What the task requires:
In the entries below, print exactly the lines from the first through the one with "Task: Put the", both included, and none of the pictures.
- - -
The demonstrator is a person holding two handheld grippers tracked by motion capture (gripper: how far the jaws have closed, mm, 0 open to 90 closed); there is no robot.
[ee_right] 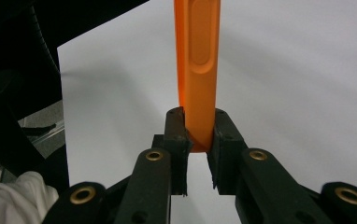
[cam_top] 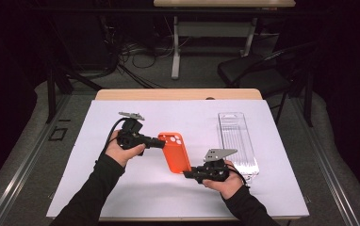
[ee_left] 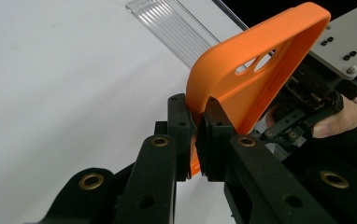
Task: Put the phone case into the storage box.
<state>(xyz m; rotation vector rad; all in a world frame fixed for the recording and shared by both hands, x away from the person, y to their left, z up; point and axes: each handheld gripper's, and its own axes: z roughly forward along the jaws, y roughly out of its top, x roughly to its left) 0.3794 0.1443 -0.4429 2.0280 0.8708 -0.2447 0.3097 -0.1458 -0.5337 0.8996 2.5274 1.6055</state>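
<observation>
Orange phone case [cam_top: 174,151] hangs above the worktop [cam_top: 121,188], left gripper [cam_top: 161,143] and right gripper [cam_top: 188,174] each clamped on an edge — uneven pulling could bend it or slip it free.

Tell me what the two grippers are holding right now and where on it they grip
Both hold the orange phone case: the left gripper clamps its camera-end edge, the right gripper its opposite end.
</observation>
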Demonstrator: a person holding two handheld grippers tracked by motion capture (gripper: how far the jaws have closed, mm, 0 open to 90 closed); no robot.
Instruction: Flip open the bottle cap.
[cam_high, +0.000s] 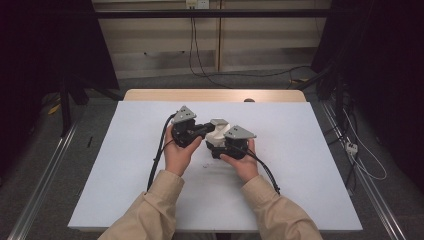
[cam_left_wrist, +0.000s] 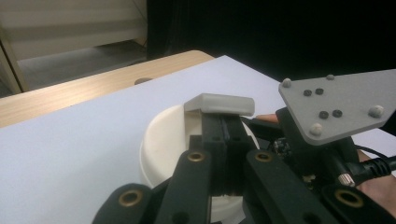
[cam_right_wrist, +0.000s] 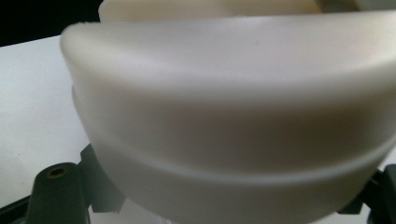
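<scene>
At the lower centre of the high view, two beige sleeves led up to the hands. Above them, at mid-frame, the left gripper and right gripper met over a round white container on the white table. The left jaws were pressed together beneath a pale tab at the container's rim. The container sat close against the right gripper; its jaw state could not be told.

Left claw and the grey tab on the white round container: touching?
Touching. The left gripper view shows the left claw with jaws closed against the grey tab above the white container.
</scene>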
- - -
The answer:
The demonstrator is a person holding two handheld grippers tracked by motion capture (gripper: how far the jaws have closed, mm, 0 open to 90 closed); there is no robot.
[ee_right] 
[cam_top] 
[ee_left] 
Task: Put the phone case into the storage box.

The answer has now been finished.